Did you always know that you wanted to attend Auburn University?
Absolutely not. My family is an Ole Miss family. In fact, my dad is a preacher, and he preached for four years that I was out of fellowship with God because I went to the wrong school. Luckily, he got over it when I graduated, but I’ll never forget he would use that sermon illustration every time I was with him.

How did you ultimately decide to go to Auburn, then?
What convinced me to go to Auburn was that back then, the College of Liberal Arts had a Journalism Excellence Program embedded in high schools. They had scholarship programs, and it was a way for us to learn more about journalism. There was a professor who visited high schools and worked with us.

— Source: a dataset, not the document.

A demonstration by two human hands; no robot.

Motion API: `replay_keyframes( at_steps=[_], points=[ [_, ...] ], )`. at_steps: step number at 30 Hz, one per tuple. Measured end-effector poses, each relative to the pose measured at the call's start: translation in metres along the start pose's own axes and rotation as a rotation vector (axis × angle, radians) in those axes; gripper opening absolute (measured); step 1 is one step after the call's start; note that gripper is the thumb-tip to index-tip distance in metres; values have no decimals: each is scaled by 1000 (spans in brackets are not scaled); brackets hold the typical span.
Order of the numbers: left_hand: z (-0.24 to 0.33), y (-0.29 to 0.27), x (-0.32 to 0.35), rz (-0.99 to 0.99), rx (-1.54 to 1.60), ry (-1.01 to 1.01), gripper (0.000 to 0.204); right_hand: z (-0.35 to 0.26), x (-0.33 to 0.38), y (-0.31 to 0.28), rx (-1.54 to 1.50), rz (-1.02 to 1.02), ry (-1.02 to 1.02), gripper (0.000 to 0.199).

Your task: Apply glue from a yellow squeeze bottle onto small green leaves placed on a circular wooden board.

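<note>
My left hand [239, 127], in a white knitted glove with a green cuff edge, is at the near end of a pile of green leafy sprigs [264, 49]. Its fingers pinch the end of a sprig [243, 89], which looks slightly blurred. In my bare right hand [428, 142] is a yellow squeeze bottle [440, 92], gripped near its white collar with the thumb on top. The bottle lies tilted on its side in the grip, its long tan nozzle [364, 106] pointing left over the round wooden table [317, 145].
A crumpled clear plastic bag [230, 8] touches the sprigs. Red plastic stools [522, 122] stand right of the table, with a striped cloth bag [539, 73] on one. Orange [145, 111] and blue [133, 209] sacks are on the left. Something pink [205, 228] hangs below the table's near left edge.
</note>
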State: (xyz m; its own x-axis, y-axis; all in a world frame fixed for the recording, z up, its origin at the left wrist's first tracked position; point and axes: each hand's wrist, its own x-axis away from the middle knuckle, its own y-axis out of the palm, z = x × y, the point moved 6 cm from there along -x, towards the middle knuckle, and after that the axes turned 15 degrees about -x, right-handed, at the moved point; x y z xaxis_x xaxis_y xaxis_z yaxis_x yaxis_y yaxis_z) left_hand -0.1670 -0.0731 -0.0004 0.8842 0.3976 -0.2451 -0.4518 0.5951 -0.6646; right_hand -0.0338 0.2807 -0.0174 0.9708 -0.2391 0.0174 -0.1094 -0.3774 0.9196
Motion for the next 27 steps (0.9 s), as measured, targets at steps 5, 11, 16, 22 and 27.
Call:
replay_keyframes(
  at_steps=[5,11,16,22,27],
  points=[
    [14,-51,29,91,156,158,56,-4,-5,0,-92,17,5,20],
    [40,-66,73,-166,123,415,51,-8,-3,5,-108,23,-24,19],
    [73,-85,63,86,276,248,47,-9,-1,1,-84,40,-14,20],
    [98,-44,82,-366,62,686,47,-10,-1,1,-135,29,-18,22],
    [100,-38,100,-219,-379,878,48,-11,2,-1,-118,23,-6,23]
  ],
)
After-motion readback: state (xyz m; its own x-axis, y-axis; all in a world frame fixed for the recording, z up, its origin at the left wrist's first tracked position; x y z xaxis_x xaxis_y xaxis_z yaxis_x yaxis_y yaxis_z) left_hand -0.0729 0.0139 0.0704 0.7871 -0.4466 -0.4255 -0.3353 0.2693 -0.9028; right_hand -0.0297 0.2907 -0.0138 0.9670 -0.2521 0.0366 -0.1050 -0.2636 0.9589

So, it was him and the program that made me look specifically at Auburn because I didn't know where I wanted to go to school, but I knew I wanted to study journalism.

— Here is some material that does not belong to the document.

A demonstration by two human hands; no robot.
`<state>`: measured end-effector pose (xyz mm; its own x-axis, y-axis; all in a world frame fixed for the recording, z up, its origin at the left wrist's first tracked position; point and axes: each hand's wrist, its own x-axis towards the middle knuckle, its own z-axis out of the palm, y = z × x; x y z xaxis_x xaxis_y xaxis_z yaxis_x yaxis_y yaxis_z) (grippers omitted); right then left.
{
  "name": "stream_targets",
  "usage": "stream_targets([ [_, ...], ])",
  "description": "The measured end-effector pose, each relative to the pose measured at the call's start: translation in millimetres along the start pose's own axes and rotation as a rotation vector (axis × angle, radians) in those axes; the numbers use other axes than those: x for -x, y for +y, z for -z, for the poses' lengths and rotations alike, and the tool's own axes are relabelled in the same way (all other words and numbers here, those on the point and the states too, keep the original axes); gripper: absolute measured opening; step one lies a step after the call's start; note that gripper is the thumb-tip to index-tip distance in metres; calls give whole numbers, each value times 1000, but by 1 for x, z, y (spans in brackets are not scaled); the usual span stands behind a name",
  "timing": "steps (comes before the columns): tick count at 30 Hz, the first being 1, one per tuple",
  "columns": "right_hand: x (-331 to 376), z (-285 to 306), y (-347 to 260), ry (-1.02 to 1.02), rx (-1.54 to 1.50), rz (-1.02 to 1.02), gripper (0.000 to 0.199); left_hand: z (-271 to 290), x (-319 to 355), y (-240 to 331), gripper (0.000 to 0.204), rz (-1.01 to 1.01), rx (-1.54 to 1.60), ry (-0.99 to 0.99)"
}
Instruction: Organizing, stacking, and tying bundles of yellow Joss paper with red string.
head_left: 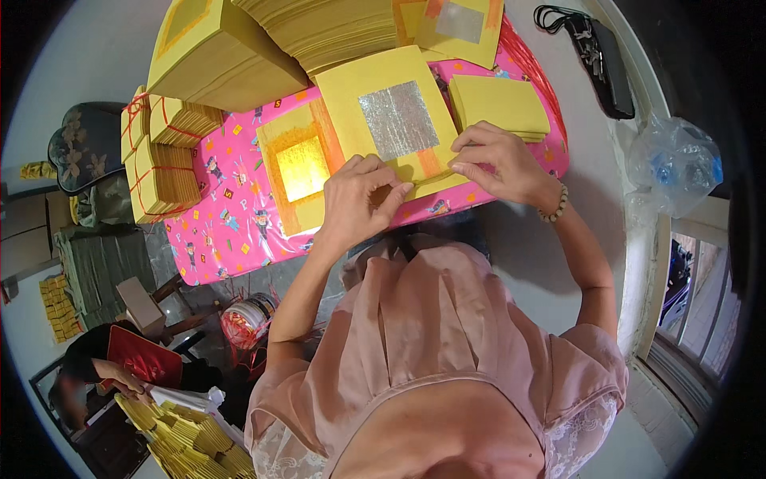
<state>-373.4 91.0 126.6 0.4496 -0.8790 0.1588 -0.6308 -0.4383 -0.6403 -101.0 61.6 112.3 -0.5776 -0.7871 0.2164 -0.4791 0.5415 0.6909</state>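
Pink patterned tablecloth (231,231) bears a yellow paper sheet (381,104), silver-foiled, pinched by left hand (359,199) and right hand (495,164).

Silver-foil sheet (396,120) lay on the table (231,231) nearest the person, left hand (355,203) and right hand (499,160) on its near edge. Gold-foil sheet (299,168) just left of it. Small paper stack (499,104) to its right. Big stack (219,56) behind, tied bundles (163,152) at the table's left edge. Plastic bag (674,160) far right, off the table.
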Motion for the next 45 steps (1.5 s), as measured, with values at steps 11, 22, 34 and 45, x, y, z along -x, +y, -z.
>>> stream_targets([
  [11,0,1,-1,7,-20,3,12,0,0,2,16,20,30,17],
  [22,-4,-7,-18,139,139,98,26,3,-2,2,18,27,51,11],
  [34,-49,17,-10,70,62,90,18,9,2,23,36,-310,-247,393],
  [45,-142,23,39,165,65,-11,22,-7,-42,-4,70,-200,-307,84],
])
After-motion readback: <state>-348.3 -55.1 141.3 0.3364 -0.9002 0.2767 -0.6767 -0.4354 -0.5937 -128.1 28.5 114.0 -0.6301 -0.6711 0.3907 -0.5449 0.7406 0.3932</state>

What sealed the deal was when I was trying to decide between Arizona State and Auburn, Auburn called me the day after I graduated and offered me a better scholarship. That scholarship showed me the journalism school believed in me, and it convinced me I was destined for the plains.

It was the best decision ever. The School of Journalism was small, so we were a close-knit group of people. We learned a lot from each other, and we were given a lot of opportunities.

Were there any professors or organizations you were involved in that still have an effect on you today?
I think the biggest thing that impacted me was the internship requirement for journalism majors which motivated me to intern every summer. The first summer I didn't do it for credit, I did it hoping to get a better internship later on. I interned at a daily newspaper in Andalusia, Alabama; Greenwood, Mississippi; and then in Columbus, Georgia. By my senior year, I had received so much real-world experience and feedback from those internships.

During my first internship, the editor I worked for was a little hard on me. But I know because of that, I am better at everything I do today. He wasn't just making me a better writer, he was making me better at talking to people, better at researching, better at using every experience as a learning experience, and all those things still bode very well for me in the job that I do today.

Do you have advice for students looking to go into journalism?
I would say that no matter what you're going to do, give it your all. Be hungry, show them that you work really hard, and do your research. When you go to an interview, walk-in super prepared. Also, find something that you love doing. I work a lot of long days, but I love what I do and so I don’t mind those longer days. In fact, I am proud of those days because it means I got something done that impacts the members and subscribers I serve.

When you graduate, be prepared to find something that you love to do and take it seriously.

As a student, you are going to have an awesome time. If you are just starting that journey, take advantage of everything available to you. It is so fun to be in college and I have so many great memories with my friends. But some of the most impactful moments are the ones I did not know were going to make a difference. Like the internships where I got yelled at because I only did three stories in a day, and I should have done five. That boss has been more influential in my life than anyone else. I can now do more today than I ever knew I was capable of, so believe in yourself and let those people pour into you. Don't take people that are hard on you as being difficult. People that are hard on you believe in you and see your potential.